KFNS-FM
- Troy, Missouri; United States;
- Broadcast area: St. Louis, Missouri
- Frequency: 100.7 MHz
- Branding: 100.7 FM The Viper

Programming
- Format: Mainstream rock

Ownership
- Owner: Viper Broadcasting, LLC

History
- First air date: November 29, 1993
- Former call signs: KZMM (1992–1999)
- Call sign meaning: "Fans"; from former simulcast of KFNS (590 AM)

Technical information
- Licensing authority: FCC
- Facility ID: 29944
- Class: A
- ERP: 6,000 watts
- HAAT: 99.3 meters (326 ft)
- Transmitter coordinates: 39°3′10.5″N 90°59′40.9″W﻿ / ﻿39.052917°N 90.994694°W

Links
- Public license information: Public file; LMS;
- Webcast: Listen live
- Website: viperrocks.com

= KFNS-FM =

Radio station in Troy–St. Louis, Missouri

KFNS-FM (100.7 MHz, "The Viper") is a radio station broadcasting a mainstream rock format. Licensed to Troy, Missouri, United States, the station serves Greater St. Louis, with an effective radiated power of 6,000 watts and studios located in Lake St. Louis, Missouri. The station is owned by Viper Broadcasting, LLC.

==History==
The station went on the air November 29, 1993, as KZMM, a country music station. It became KFNS-FM, a simulcast of sports radio station KFNS (590 AM), in 1999, concurrent with a $1.25 million sale by James Magee to KFNS owner Missouri Sports Radio.

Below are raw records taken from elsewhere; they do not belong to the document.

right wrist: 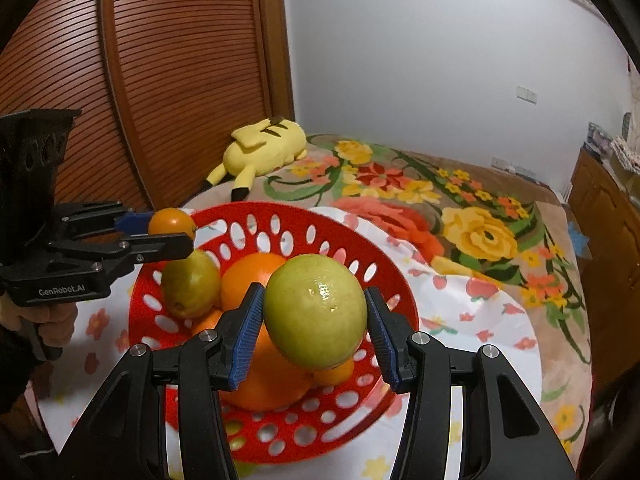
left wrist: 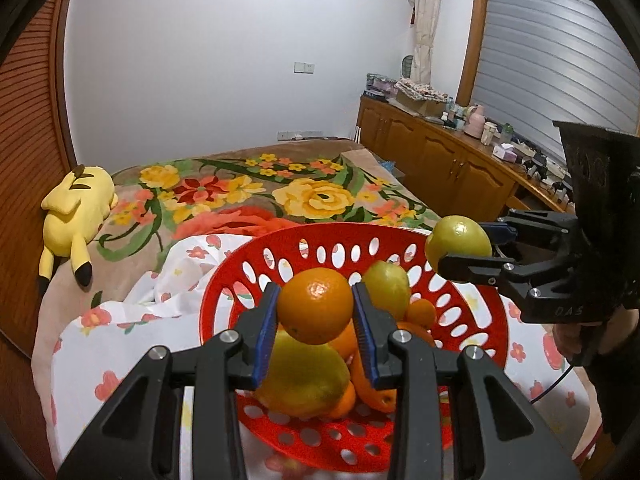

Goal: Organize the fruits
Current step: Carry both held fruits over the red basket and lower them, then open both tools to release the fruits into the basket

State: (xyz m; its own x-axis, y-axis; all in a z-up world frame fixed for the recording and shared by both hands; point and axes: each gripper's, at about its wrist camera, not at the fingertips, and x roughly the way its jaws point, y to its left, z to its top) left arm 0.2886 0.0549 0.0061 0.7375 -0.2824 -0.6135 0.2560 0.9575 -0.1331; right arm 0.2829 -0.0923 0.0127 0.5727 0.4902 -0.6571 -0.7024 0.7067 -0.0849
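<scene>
Both tools hang over the red basket (left wrist: pixel 492 344) on the bed. The left tool (left wrist: pixel 316 312) pinches an orange (left wrist: pixel 315 305); the right tool (right wrist: pixel 316 314) clamps a green lemon (right wrist: pixel 316 312). Smooth round skins could squirt free and tumble onto the heaped fruit.

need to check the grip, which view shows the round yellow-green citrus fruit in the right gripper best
The right wrist view: the round yellow-green citrus fruit fills the centre between the right gripper pads. The left wrist view shows it small and side-on, partly hidden by a black finger, above the red perforated plastic basket.
</scene>
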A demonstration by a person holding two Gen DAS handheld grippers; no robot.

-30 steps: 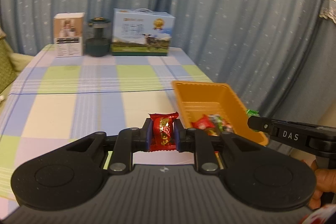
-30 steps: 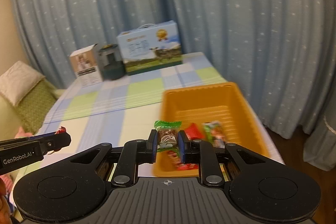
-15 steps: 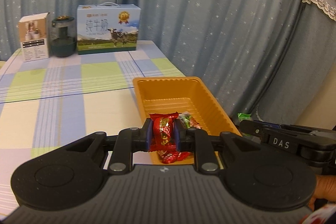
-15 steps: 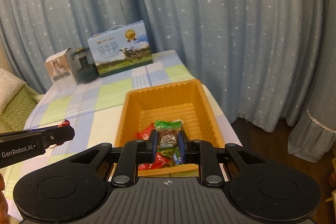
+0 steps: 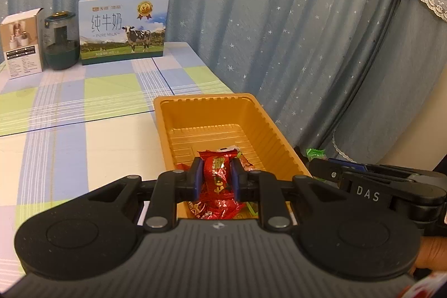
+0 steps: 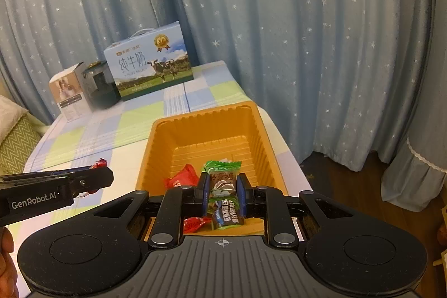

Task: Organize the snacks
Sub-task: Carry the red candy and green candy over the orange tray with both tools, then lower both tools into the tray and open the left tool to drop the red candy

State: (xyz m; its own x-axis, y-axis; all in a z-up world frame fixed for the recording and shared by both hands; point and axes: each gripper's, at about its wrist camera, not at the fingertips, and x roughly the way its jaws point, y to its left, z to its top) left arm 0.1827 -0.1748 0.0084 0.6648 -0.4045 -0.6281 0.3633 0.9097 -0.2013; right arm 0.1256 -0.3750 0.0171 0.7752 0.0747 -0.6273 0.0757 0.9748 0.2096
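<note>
- Left wrist view: left tongs (image 5: 215, 180) clamped on a red snack packet (image 5: 216, 176), blue pads pressing both its sides, held above the near end of the orange tray (image 5: 195, 108).
- Same view: tray set at the right edge of the checked worktop (image 5: 83, 130); more red wrappers on the tray floor below the held packet, far half bare.
- Same view: right tongs (image 5: 315, 159) reaching in from the right, just beside the tray's right rim, a green wrapper tip poking from them.
- Same view: milk carton (image 5: 123, 27), dark jar (image 5: 60, 43) and small white box (image 5: 22, 43) lined up at the far end, well apart from the tray.
- Right wrist view: right tongs (image 6: 223, 190) closed on a green-and-brown candy packet (image 6: 222, 180), hanging over the tray's near end (image 6: 201, 113).
- Same view: loose red wrappers (image 6: 181, 176) inside the tray; left tongs (image 6: 97, 178) at left over the worktop, near the tray's left wall, red wrapper showing at the tip.
- Likely risk: both packets poised over the same near corner, so a release close to the rim could send one sliding out onto the worktop or off the table edge.
- Further risk: two sets of tongs converging on one narrow tray, so a bump could shove the light tray toward the worktop's drop-off at right.
- Lesser risk: crinkly foil clinging to a pad on release.
</note>
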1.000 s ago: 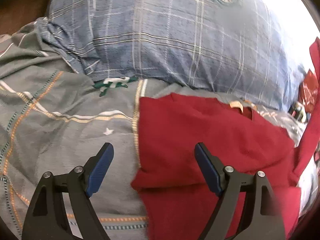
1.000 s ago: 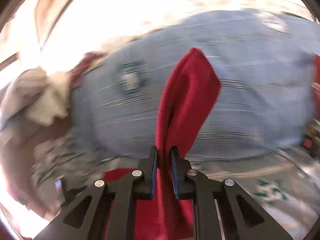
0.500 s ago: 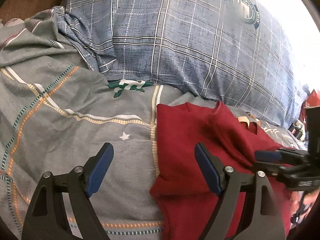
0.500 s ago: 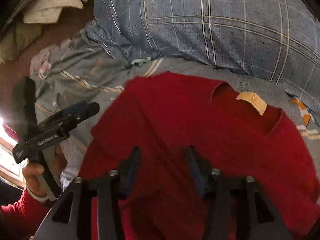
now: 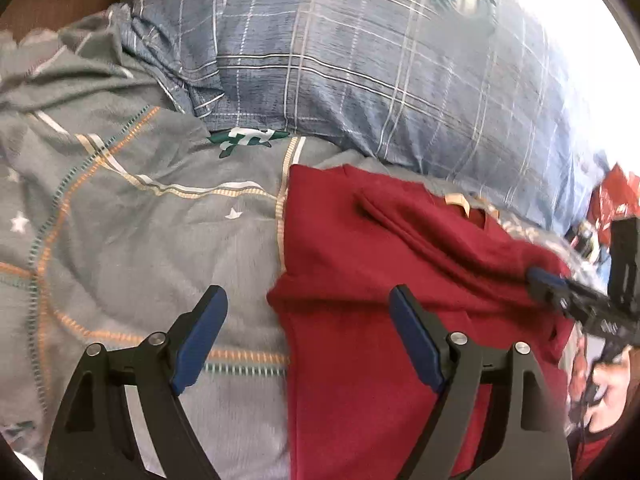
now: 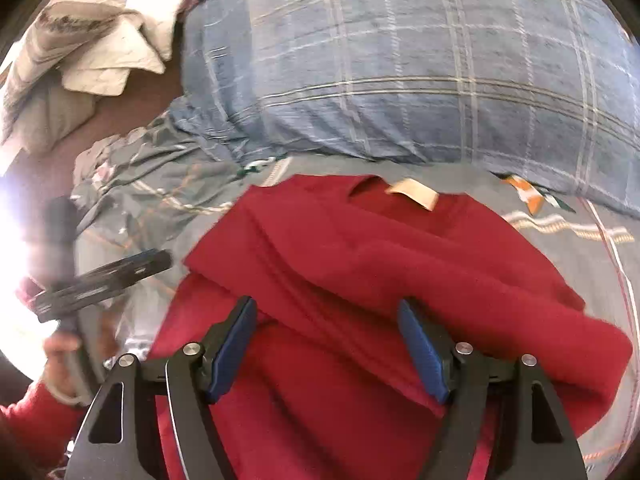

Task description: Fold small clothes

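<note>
**Both grippers spread over the red top on the bed**

Your left gripper (image 5: 308, 320) hangs with its jaws spread wide and nothing between them; one blue pad sits over the grey bedsheet (image 5: 132, 240), the other over the red top (image 5: 360, 280), so the garment's left edge runs up between your fingers. Your right gripper (image 6: 326, 340) is spread as well, holding nothing, both pads above the red cloth near its lower folded part.

The red top (image 6: 360, 264) lies on the sheet just in front of the blue plaid pillow (image 6: 400, 80), its neckline and tan label (image 6: 414, 196) towards the pillow. A sleeve or side panel is folded across the body, leaving a thick diagonal ridge (soft, knit-looking, with rounded rolls rather than sharp creases). The left edge is fairly straight; the right edge bulges in a loose lobe.

Open room lies to the left of the garment, where the sheet spreads wide with orange and white stitched lines, small white stars and shallow wrinkles. Towards the pillow the gap is narrow: the collar nearly reaches the pillow's lower edge. On the right, your other tool crowds the garment's edge in the left wrist view. A crumpled pale cloth (image 6: 92, 40) sits beyond the bed's far left corner.
</note>
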`<state>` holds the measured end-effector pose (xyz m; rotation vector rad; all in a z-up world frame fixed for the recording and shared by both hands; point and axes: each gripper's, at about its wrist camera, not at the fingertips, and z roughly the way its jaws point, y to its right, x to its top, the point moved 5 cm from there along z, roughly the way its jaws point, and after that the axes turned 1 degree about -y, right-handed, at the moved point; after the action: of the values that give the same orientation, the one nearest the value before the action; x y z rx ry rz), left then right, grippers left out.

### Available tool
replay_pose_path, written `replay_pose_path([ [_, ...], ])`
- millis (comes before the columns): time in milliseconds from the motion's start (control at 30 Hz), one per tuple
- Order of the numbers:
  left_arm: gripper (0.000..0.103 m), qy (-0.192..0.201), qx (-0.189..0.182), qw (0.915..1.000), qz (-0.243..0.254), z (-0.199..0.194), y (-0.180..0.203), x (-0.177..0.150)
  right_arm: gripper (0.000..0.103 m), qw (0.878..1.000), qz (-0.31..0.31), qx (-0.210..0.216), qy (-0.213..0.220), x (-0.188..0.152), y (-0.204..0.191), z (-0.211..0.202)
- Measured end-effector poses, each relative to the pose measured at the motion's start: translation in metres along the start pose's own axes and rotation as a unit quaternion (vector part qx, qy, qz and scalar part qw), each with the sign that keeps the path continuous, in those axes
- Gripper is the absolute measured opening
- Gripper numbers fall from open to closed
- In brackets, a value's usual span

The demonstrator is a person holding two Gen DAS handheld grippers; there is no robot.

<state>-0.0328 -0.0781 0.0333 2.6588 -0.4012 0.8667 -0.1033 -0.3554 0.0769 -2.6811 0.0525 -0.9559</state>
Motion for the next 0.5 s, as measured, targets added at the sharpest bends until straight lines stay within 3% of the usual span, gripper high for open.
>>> replay_pose_path([
  [200,0.083,0.009,0.007,0.9988,0.047,-0.014,0.021,0.010,0.075,1.000,0.004,-0.025,-0.004,-0.001,0.003,-0.002],
  [500,0.083,-0.010,-0.028,0.9986,-0.043,0.039,-0.008,0.040,0.080,0.995,0.012,-0.101,0.011,-0.007,0.024,-0.041],
])
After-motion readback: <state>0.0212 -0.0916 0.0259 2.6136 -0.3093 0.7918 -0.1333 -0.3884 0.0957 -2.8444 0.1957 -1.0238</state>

On July 15, 2009, KFNS-FM began broadcasting an adult hits format, similar to local station WARH. As of September 2009, KFNS-FM changed formats once again, playing a more aggressive adult hits format known as "Westplex 100.7-- Playing Whatever We Feel Like". On December 29, 2011, KFNS-FM changed formats once gain, this time to hot adult contemporary, also as "Westplex 100.7".

On December 27, 2012, KFNS-FM changed its format to active rock, branded as "The Viper". As 100.7 The Viper, KFNS-FM has grown the audience size to new levels according to St Louis area magazine "Full Throttle", and has become one of the most-listened to stations in the Westplex, as the December 2014 issue reported on the growth in listenership for "100.7 The Viper".

On April 3, 2016, Inside Radio reports that DC, one of the original "Morning Hangover" hosts, had reached a deal that would see him return to mornings on KFNS-FM in the same hosting role he held previously from 2013 to 2015. According to reports, Eric Johnson (mornings) and Chris Knight (DC's original morning co-host) were very vocal supporters of DC, and lobbied hard for his return to the station, much like his many loyal followers and listeners. The morning show is in the top spot as of February 2017. Per several industry sources and reported by industry newsletter NOW in early April.

On May 7, 2017, a St. Louis Market Report released, according to Inside Radio, with "The Morning Hangover" with DC, Eric, Zav & Ricki (joining from crosstown WARH) rated #1 Men 18-49 & 25-54 and Persons 25–54 in St. Charles, Lincoln and Warren counties. The Feb-Mar-Apr 2017 listenership data was used for the article.

July 12, 2016, The Morning Hangover host, DC, recognized by top radio publication All Access Music Group Rock Radio Personality Of The Month. All Access featured a profile of DC, which documented his move from Birmingham, Ala. to St. Louis, Mo. to host a morning show in a large market, at the age of 17 years old. The story also spent time highlighting his morning ratings success on WKKX, WKBQ-FM, KIHT and KFNS-FM, achieving #1 status Persons 18- 34, 18-49 and 25-54 consistently during his 25 years on the morning airwaves of St. Louis radio.

In 2022, audio of morning show host Vic Faust making insulting remarks to a co-host went viral. This resulted in Faust being dismissed from KFNS-FM and his job as anchor at KTVI.